» What you should do: The answer is the full listing below, copied exactly, with its pictures omitted.
Top of Data excerpt
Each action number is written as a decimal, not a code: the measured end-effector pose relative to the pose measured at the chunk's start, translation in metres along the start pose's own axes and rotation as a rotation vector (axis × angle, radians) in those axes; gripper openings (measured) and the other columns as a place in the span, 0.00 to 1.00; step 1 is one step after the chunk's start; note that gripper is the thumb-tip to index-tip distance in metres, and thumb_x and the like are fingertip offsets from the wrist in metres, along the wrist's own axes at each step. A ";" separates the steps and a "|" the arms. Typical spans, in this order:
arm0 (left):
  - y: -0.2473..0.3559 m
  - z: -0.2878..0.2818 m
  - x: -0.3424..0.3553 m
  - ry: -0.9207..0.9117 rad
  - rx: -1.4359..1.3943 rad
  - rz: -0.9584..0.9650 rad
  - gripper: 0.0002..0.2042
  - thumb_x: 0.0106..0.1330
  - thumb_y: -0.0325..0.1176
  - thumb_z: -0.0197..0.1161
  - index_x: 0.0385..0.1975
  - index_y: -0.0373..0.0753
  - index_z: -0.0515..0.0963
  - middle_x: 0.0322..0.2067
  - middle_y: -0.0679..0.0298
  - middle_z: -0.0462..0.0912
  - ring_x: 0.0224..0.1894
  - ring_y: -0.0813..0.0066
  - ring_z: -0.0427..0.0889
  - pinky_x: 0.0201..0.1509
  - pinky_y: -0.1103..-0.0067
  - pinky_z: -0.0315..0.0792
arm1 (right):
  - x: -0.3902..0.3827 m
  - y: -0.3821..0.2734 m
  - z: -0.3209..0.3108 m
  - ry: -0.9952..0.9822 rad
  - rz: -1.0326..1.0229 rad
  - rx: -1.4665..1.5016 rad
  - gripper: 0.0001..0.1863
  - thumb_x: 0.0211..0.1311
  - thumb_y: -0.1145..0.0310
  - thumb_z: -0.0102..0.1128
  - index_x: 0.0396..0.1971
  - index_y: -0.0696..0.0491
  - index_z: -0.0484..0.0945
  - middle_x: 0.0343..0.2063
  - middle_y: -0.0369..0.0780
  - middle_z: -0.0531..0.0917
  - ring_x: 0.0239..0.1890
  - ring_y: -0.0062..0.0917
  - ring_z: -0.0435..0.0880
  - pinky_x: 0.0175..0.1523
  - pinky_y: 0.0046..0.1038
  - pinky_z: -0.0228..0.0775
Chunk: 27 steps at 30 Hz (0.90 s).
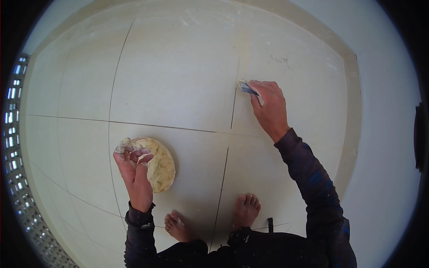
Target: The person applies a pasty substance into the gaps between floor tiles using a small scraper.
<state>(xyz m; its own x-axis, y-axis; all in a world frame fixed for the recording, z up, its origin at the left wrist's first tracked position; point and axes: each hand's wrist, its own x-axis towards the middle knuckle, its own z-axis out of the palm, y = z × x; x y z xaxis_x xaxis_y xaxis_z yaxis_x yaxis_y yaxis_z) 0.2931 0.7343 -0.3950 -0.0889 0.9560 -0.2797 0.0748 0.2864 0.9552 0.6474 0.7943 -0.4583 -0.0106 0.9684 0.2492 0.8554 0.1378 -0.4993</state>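
My right hand grips a small grey-blue scraper with pale paste on its edge. The scraper meets the floor at a dark joint between cream tiles, where a yellowish smear runs farther up the line. On the left, my left hand is over the near-left side of a round bowl of cream-yellow paste. Its fingers are curled and coated with paste, with a pale lump at the fingertips. Whether those fingers hold the lump, the rim or something else is unclear.
Large glossy tiles cover the floor, with dark joints crossing near the middle. My bare feet stand at the bottom. A beige skirting runs along the white wall. A pierced screen borders the left side.
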 end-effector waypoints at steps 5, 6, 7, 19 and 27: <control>-0.010 -0.006 0.005 -0.009 -0.019 0.003 0.28 0.66 0.22 0.40 0.69 0.33 0.54 0.55 0.61 0.63 0.55 0.66 0.72 0.63 0.64 0.72 | -0.021 -0.014 0.036 -0.072 -0.192 -0.209 0.09 0.59 0.75 0.64 0.40 0.54 0.83 0.38 0.35 0.83 0.40 0.28 0.78 0.46 0.32 0.70; -0.009 -0.007 0.006 -0.004 -0.019 -0.001 0.28 0.66 0.22 0.40 0.69 0.33 0.54 0.55 0.61 0.63 0.55 0.66 0.72 0.63 0.64 0.72 | -0.041 -0.027 0.041 -0.076 -0.231 -0.202 0.08 0.58 0.75 0.64 0.39 0.54 0.83 0.37 0.34 0.82 0.39 0.27 0.78 0.45 0.31 0.70; -0.008 -0.005 0.008 0.006 -0.019 -0.004 0.28 0.65 0.21 0.40 0.69 0.33 0.54 0.55 0.60 0.63 0.55 0.66 0.72 0.63 0.64 0.72 | -0.057 -0.037 0.039 -0.090 -0.250 -0.165 0.08 0.59 0.75 0.64 0.38 0.54 0.83 0.37 0.33 0.82 0.39 0.26 0.78 0.44 0.30 0.70; -0.008 -0.004 0.007 0.007 -0.028 -0.052 0.31 0.61 0.21 0.41 0.69 0.33 0.54 0.55 0.59 0.63 0.56 0.66 0.72 0.64 0.64 0.71 | 0.110 0.055 0.005 0.079 -0.082 -0.225 0.11 0.60 0.76 0.59 0.43 0.55 0.81 0.33 0.44 0.85 0.41 0.41 0.79 0.46 0.41 0.71; -0.018 -0.014 0.012 0.060 -0.040 -0.048 0.32 0.60 0.21 0.41 0.69 0.33 0.54 0.56 0.60 0.62 0.56 0.67 0.71 0.64 0.64 0.70 | -0.012 -0.012 0.026 -0.092 -0.236 -0.120 0.16 0.53 0.82 0.59 0.43 0.57 0.82 0.40 0.39 0.84 0.46 0.35 0.80 0.51 0.35 0.74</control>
<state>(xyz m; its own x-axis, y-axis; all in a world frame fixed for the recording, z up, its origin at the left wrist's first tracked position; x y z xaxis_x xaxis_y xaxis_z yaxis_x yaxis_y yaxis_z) 0.2768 0.7397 -0.4138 -0.1510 0.9352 -0.3204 0.0296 0.3282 0.9441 0.6240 0.7863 -0.4774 -0.2595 0.9279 0.2676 0.8788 0.3418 -0.3330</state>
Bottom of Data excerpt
» Written reply:
Each action number is written as a decimal, not a code: the measured end-effector pose relative to the pose measured at the chunk's start, translation in metres along the start pose's own axes and rotation as a rotation vector (axis × angle, radians) in those axes; gripper openings (measured) and the other columns as a place in the span, 0.00 to 1.00; step 1 is one step after the chunk's start; note that gripper is the thumb-tip to index-tip distance in metres, and thumb_x and the like are fingertip offsets from the wrist in metres, along the wrist's own axes at each step. A ";" separates the steps and a "|" the arms. Typical spans, in this order:
arm0 (left):
  - y: -0.2473..0.3559 m
  - z: -0.2878..0.2818 m
  - x: -0.3424..0.3553 m
  - ry: -0.9207..0.9117 rad
  - rx: -1.4359..1.3943 rad
  - rz: -0.9584..0.9650 rad
  - gripper: 0.0002..0.2042
  - thumb_x: 0.0106..0.1330
  - thumb_y: -0.0325..0.1176
  - thumb_z: -0.0197..0.1161
  - index_x: 0.0385..0.1975
  - index_y: -0.0373..0.0753
  - index_z: -0.0515..0.0963
  - middle_x: 0.0322..0.2067
  - middle_y: -0.0679..0.0298
  - middle_z: -0.0462..0.0912
  - ring_x: 0.0224..0.1894
  - ring_y: -0.0813..0.0066
  - ring_z: -0.0427..0.0889
  - pinky_x: 0.0201..0.1509
  - pinky_y: -0.1103..-0.0067
  - pinky_z: -0.0315..0.0792
arm1 (right):
  - x: -0.3902..0.3827 m
  - y: -0.3821..0.2734 m
  - z: -0.3209..0.3108 m
  - ry: -0.9952..0.9822 rad
  - rz: -1.0326..1.0229 rad
  - rx: -1.4665..1.5016 rad
  - gripper: 0.0001..0.1863
  - thumb_x: 0.0211..0.1311
  - thumb_y: -0.1145..0.0310
  - thumb_z: -0.0102..0.1128
  - index_x: 0.0396..0.1971
  - index_y: -0.0696..0.0491
  - index_z: -0.0484..0.0945
  - middle_x: 0.0343..0.2063
  - middle_y: -0.0369..0.0780
  - middle_z: -0.0531..0.0917
  - ring_x: 0.0239..0.1890
  - ring_y: -0.0062..0.0917
  - ring_z: -0.0435..0.0880
  - pinky_x: 0.0175..0.1523
  - pinky_y: 0.0046..0.1038
  - pinky_z: -0.0228..0.0775
Chunk: 27 steps at 30 Hz (0.90 s).
Target: The person applies a pasty substance into the gaps between floor tiles using a small scraper.
<state>(xyz m; its own x-axis, y-axis; all in a world frame fixed for the recording, z up, its origin at the left wrist's first tracked position; point and axes: each hand's wrist, its own x-axis towards the middle knuckle, its own z-axis out of the palm, y = z × x; x y z xaxis_x xaxis_y xaxis_z yaxis_x yaxis_y yaxis_z) 0.2931 0.7343 -0.3950 -0.0889 0.9560 -0.2797 0.0748 0.2864 0.9552 0.6474 0.7943 -0.4583 -0.0106 0.9684 0.2492 0.8554 0.1378 -0.4993</state>
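My right hand grips a small grey-blue scraper with pale paste on its edge. The scraper meets the floor at a dark joint between cream tiles, where a yellowish smear runs farther up the line. On the left, my left hand is over the near-left side of a round bowl of cream-yellow paste. Its fingers are curled and coated with paste, with a pale lump at the fingertips. Whether those fingers hold the lump, the rim or something else is unclear.
Large glossy tiles cover the floor, with dark joints crossing near the middle. My bare feet stand at the bottom. A beige skirting runs along the white wall. A pierced screen borders the left side.
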 end-effector waypoints at steps 5, 6, 7, 19 and 27: <control>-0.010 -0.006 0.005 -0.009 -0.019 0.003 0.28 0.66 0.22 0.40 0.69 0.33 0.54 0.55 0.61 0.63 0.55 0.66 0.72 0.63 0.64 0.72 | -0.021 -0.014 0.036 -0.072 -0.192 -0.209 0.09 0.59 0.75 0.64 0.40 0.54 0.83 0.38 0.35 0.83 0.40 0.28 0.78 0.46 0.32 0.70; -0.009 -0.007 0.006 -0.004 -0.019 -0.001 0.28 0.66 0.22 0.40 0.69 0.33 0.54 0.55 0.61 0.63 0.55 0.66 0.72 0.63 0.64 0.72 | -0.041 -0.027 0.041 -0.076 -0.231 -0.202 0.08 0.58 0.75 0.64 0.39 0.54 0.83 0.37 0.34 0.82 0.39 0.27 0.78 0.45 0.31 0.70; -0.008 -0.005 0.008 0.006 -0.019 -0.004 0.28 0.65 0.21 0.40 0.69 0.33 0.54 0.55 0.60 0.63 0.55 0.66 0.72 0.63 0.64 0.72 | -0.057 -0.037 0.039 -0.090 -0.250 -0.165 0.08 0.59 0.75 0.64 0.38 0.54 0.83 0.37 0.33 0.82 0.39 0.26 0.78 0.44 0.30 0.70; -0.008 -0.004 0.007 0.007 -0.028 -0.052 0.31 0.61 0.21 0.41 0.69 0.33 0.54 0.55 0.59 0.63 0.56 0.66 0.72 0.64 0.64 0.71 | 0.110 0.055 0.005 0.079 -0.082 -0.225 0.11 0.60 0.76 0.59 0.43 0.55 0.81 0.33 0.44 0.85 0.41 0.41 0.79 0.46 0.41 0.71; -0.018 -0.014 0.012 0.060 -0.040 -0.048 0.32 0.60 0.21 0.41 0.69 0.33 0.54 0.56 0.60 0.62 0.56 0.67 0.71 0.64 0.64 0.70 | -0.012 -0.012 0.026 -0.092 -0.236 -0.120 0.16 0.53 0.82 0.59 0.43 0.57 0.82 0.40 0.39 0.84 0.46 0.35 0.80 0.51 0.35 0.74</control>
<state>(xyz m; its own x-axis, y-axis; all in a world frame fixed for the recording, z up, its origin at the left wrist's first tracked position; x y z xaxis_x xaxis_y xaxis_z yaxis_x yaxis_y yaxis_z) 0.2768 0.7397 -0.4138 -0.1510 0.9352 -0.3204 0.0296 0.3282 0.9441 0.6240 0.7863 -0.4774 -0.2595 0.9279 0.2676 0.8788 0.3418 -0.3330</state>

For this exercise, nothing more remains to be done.